─── THE DATA

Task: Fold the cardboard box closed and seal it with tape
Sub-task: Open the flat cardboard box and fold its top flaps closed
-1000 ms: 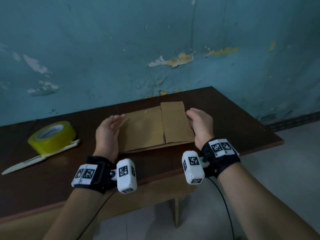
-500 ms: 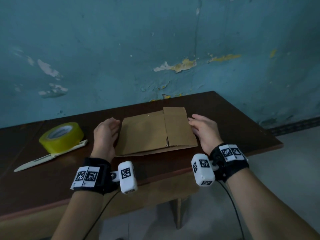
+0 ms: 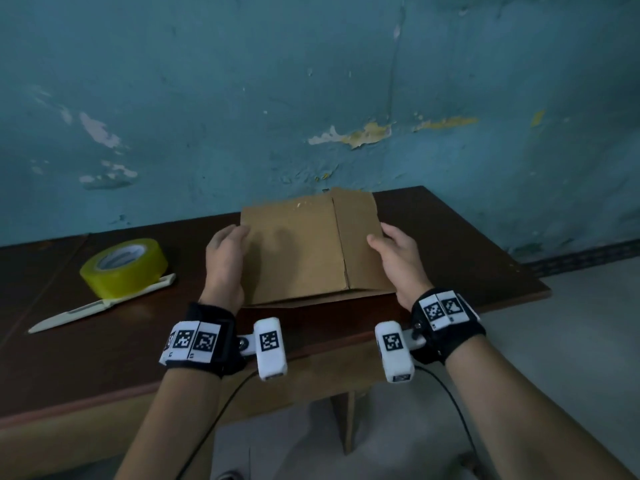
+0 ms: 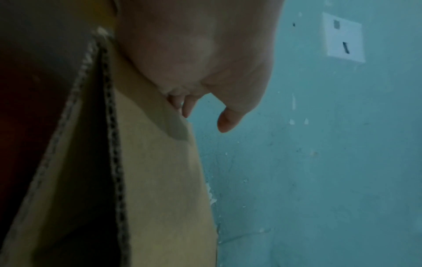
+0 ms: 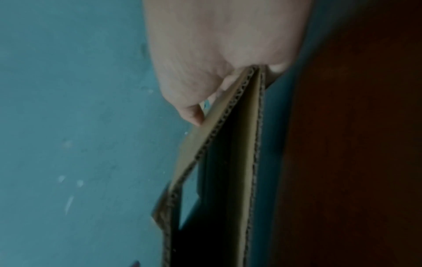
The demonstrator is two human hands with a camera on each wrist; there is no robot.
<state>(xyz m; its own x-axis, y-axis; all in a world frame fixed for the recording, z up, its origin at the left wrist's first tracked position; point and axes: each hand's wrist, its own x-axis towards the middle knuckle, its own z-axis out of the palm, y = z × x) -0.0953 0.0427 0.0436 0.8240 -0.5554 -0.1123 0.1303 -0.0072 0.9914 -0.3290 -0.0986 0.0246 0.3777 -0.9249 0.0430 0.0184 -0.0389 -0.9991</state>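
cardboard box (image 3: 308, 247) is not yet a box: it is flattened and tilted up off the worktop (image 3: 104, 344), far edge raised, so you are at the opening-out step, before any folding or taping. your left hand (image 3: 225, 268) grips its left edge and your right hand (image 3: 398, 261) pinches the right edge, thumb on top; the right wrist view shows the two layers parting. next, i judge, push the edges inward to square it. tape roll (image 3: 124, 268) sits well left, untouched.
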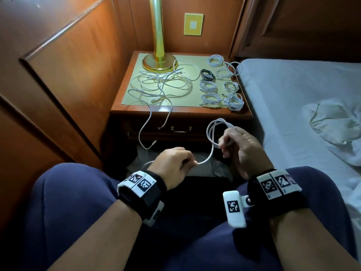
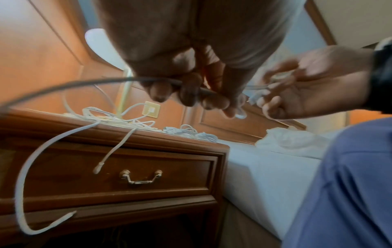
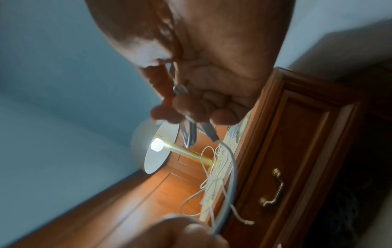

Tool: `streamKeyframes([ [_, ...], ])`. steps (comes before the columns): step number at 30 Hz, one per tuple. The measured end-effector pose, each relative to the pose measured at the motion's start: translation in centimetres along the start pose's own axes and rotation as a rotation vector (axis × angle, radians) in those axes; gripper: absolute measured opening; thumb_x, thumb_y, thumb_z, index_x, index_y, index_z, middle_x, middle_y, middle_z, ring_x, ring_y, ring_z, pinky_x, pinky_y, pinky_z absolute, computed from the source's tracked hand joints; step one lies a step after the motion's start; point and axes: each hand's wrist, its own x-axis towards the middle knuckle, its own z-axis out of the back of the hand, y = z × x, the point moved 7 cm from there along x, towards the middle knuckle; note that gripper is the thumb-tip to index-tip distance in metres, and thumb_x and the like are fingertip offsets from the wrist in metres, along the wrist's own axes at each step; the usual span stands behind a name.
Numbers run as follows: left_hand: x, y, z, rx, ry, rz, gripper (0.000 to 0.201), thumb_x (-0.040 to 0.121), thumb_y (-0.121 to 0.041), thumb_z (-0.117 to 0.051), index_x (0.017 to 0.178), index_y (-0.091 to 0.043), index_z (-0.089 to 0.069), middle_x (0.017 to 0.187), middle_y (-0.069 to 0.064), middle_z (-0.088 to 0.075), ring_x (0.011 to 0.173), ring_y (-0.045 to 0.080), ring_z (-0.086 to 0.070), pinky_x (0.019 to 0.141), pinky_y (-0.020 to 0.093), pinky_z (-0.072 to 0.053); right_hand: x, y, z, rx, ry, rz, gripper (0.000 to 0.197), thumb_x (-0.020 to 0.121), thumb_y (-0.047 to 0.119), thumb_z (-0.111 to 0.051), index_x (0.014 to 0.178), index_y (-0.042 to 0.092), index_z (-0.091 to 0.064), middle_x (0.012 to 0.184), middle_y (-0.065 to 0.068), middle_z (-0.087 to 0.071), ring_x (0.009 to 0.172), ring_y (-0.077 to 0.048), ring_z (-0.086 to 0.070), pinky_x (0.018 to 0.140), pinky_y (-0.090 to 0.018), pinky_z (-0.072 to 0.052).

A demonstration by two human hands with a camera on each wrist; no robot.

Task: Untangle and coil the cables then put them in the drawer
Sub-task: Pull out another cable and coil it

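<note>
Fingers (image 1: 224, 143) of both hands pinching one white cable (image 1: 212, 151) — seven coils (image 1: 208, 87) on surface (image 1: 175, 109).

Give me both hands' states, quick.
Left hand: closed on the white cable, its free run.
Right hand: closed on the same cable's coiled loops.

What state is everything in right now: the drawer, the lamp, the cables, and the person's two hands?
drawer: closed.
lamp: switched on.
loose cables: tangled on the nightstand, ends hanging over its front edge.
coiled cables: bundled, lying beside the tangle.
held cable: partly coiled.
right hand: grips the coil's loops.
left hand: pinches the cable's free run.
</note>
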Motion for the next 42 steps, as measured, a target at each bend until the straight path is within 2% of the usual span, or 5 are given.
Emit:
streamKeyframes([
  [6, 0.3, -2.5, 1.5, -0.196, -0.096, -0.13, 0.011, 0.091, -0.015, -0.069, 0.084, -0.007, -0.073, 0.077, 0.0, -0.062, 0.068, 0.012, -0.06, 0.062, 0.026, -0.048, -1.3, -1.4, -2.6, -0.66, 0.296, 0.01, 0.033, 0.103, 0.022, -0.051, 0.075, 0.011, -0.063, 0.064, 0.001, -0.068, 0.057, -0.004, -0.053, 0.06, -0.022, -0.039],
  [11, 0.3, -1.8, 2.5, -0.213, -0.17, -0.103, 0.003, 0.091, -0.008, -0.068, 0.091, -0.007, -0.071, 0.087, 0.002, -0.066, 0.079, 0.016, -0.064, 0.071, 0.034, -0.052, -1.7, -2.1, -3.5, -0.344, 0.376, -0.205, 0.034, 0.102, 0.024, -0.05, 0.073, 0.007, -0.056, 0.058, -0.003, -0.04, 0.047, -0.008, -0.035, 0.044, -0.017, -0.028],
  [21, 0.3, -0.2, 3.9, -0.146, -0.367, 0.046, 0.01, 0.083, -0.017, -0.079, 0.092, -0.016, -0.081, 0.085, -0.005, -0.068, 0.082, 0.005, -0.065, 0.075, 0.009, -0.047, -2.4, -1.7, -4.6, 0.016, 0.463, -0.254, 0.032, 0.093, 0.034, -0.047, 0.068, 0.02, -0.033, 0.056, 0.001, -0.023, 0.045, -0.008, -0.019, 0.041, -0.015, -0.026],
  [30, 0.0, 2.0, 3.1, -0.51, -0.285, 0.417, 0.001, 0.083, -0.021, -0.08, 0.083, -0.021, -0.08, 0.079, -0.007, -0.077, 0.077, 0.007, -0.074, 0.075, 0.02, -0.056, -2.4, -2.9, -5.8, 0.023, 0.479, -0.254, 0.036, 0.095, 0.038, -0.045, 0.063, 0.023, -0.041, 0.056, 0.001, -0.029, 0.045, -0.008, -0.024, 0.048, -0.023, -0.025],
  [42, 0.1, 1.3, 0.1, -0.958, -0.012, 0.504, 0.026, 0.086, -0.005, -0.072, 0.11, -0.007, -0.065, 0.086, 0.011, -0.073, 0.078, 0.018, -0.068, 0.078, 0.031, -0.054, -1.1, -3.7, -4.7, -0.086, 0.251, -0.164, 0.041, 0.106, 0.028, -0.042, 0.071, 0.022, -0.063, 0.052, 0.011, -0.04, 0.043, -0.002, -0.031, 0.041, -0.015, -0.028],
])
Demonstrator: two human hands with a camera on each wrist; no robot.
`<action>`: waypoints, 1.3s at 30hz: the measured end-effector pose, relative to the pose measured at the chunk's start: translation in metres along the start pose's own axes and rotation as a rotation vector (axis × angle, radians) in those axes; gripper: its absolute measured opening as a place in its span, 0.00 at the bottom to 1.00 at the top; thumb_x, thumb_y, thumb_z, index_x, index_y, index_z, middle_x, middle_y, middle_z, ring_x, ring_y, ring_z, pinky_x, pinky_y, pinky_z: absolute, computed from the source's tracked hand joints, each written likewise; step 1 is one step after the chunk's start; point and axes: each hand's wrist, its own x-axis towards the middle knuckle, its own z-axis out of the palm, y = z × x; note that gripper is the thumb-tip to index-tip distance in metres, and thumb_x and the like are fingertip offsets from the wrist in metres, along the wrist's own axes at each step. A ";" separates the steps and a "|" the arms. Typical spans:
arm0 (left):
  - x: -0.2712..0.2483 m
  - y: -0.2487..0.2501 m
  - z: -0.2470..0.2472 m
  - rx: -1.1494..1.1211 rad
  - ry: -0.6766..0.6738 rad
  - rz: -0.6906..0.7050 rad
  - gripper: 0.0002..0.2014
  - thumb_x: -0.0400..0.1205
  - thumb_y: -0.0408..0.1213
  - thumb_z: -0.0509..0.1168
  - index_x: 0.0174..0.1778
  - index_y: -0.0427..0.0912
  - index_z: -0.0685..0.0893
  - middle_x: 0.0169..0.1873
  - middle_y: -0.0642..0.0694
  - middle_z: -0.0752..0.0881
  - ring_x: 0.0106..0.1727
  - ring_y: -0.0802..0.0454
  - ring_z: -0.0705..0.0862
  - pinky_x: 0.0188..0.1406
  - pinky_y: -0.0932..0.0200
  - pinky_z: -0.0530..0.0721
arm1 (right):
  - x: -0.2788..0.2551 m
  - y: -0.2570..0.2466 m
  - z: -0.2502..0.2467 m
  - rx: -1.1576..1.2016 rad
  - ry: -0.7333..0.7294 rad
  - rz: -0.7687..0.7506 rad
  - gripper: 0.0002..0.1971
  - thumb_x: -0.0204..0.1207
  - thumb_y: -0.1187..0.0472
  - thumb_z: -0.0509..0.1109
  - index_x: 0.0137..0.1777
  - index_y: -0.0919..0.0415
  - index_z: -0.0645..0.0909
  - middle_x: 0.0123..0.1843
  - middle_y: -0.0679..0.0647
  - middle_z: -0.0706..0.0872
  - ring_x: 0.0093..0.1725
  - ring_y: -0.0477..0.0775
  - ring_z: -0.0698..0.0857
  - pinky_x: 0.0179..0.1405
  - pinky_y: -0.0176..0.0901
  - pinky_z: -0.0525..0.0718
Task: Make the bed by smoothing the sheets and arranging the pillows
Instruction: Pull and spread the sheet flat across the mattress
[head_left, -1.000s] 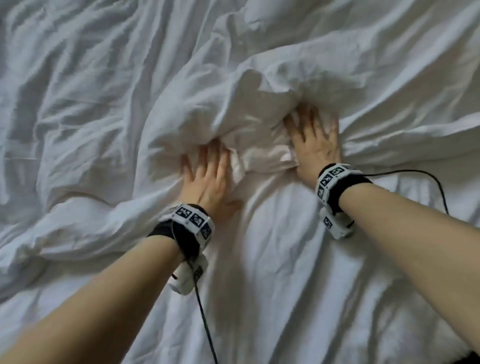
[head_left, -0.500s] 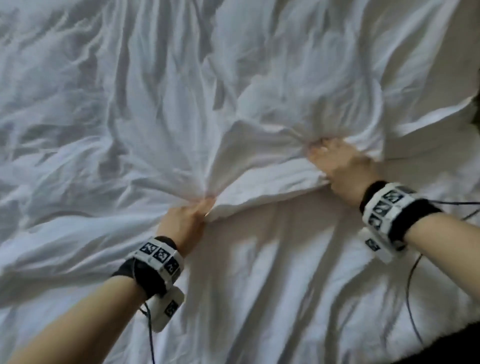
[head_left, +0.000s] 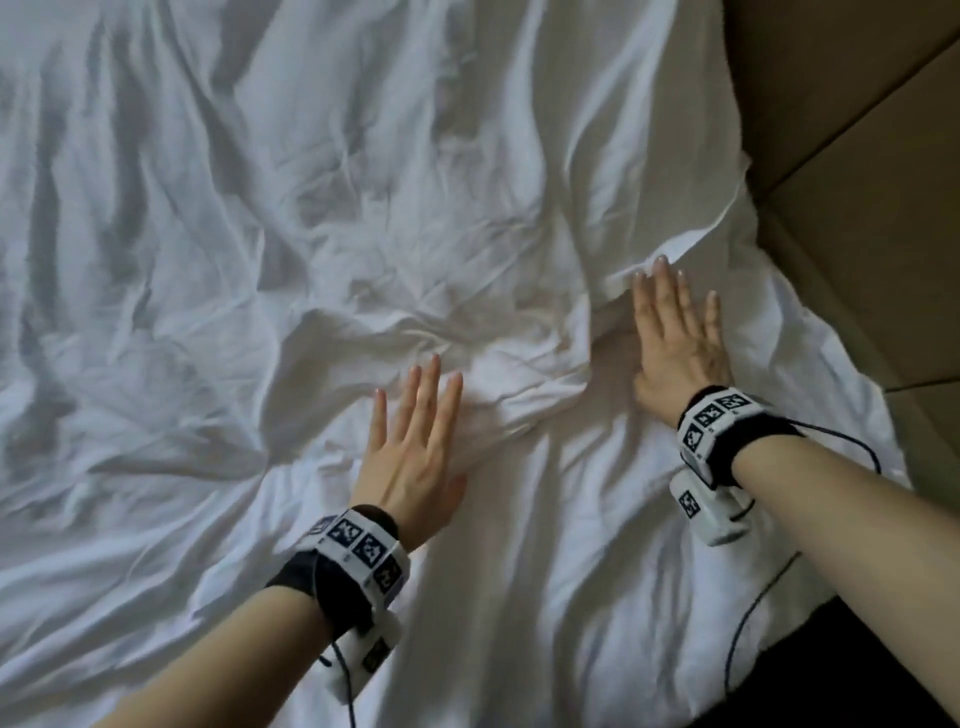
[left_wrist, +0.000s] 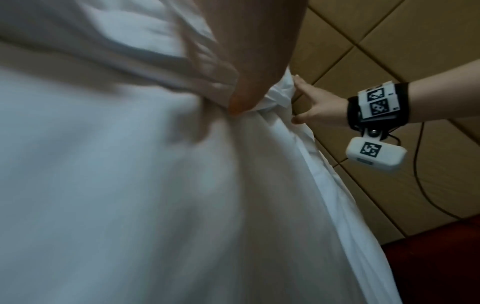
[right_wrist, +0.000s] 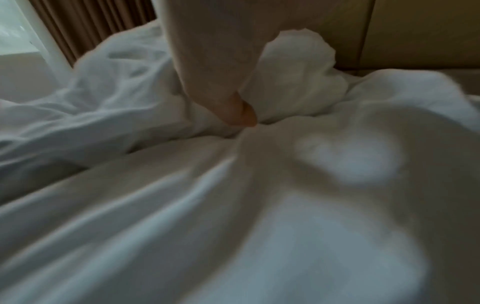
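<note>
A wide white sheet (head_left: 218, 218) is lying across nearly the whole head view, covering the bed and creased with long folds running away from the person. Its rumpled upper layer is ending in a bunched edge (head_left: 524, 374) that is crossing between the two hands, and below that edge a smoother stretch of the sheet is spreading toward the person. No pillow is showing clearly in any view.

To the right of the bed a tan padded wall (head_left: 852, 171) is standing, divided by dark seams into panels, and the sheet's right edge is lying just beside it. In the right wrist view a brown curtain (right_wrist: 88, 26) is hanging behind the far side of the bed.

The left hand (head_left: 410, 457) is lying flat on the sheet, palm down, fingers straight and close together, holding nothing; its fingertips are touching the bunched edge. The right hand (head_left: 675, 338) is also pressing flat on the sheet, fingers straight and slightly spread, nearer the wall and farther up the bed than the left hand, with its fingertips reaching a small raised fold (head_left: 670, 254). In the left wrist view the right hand (left_wrist: 319, 109) is showing side-on against the sheet's edge.

Each wrist is wearing a black band with white marker tiles (head_left: 363, 545), and a thin dark cable (head_left: 748, 618) is trailing from the right one across the sheet.
</note>
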 end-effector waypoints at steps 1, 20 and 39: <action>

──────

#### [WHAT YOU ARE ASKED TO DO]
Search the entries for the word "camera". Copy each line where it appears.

#### [RESULT FOR THIS TASK]
The demonstrator is two human hands with a camera on each wrist; there is no robot.
A demonstration by two human hands with a camera on each wrist; no robot.
Demonstrator: two human hands with a camera on each wrist; no robot.

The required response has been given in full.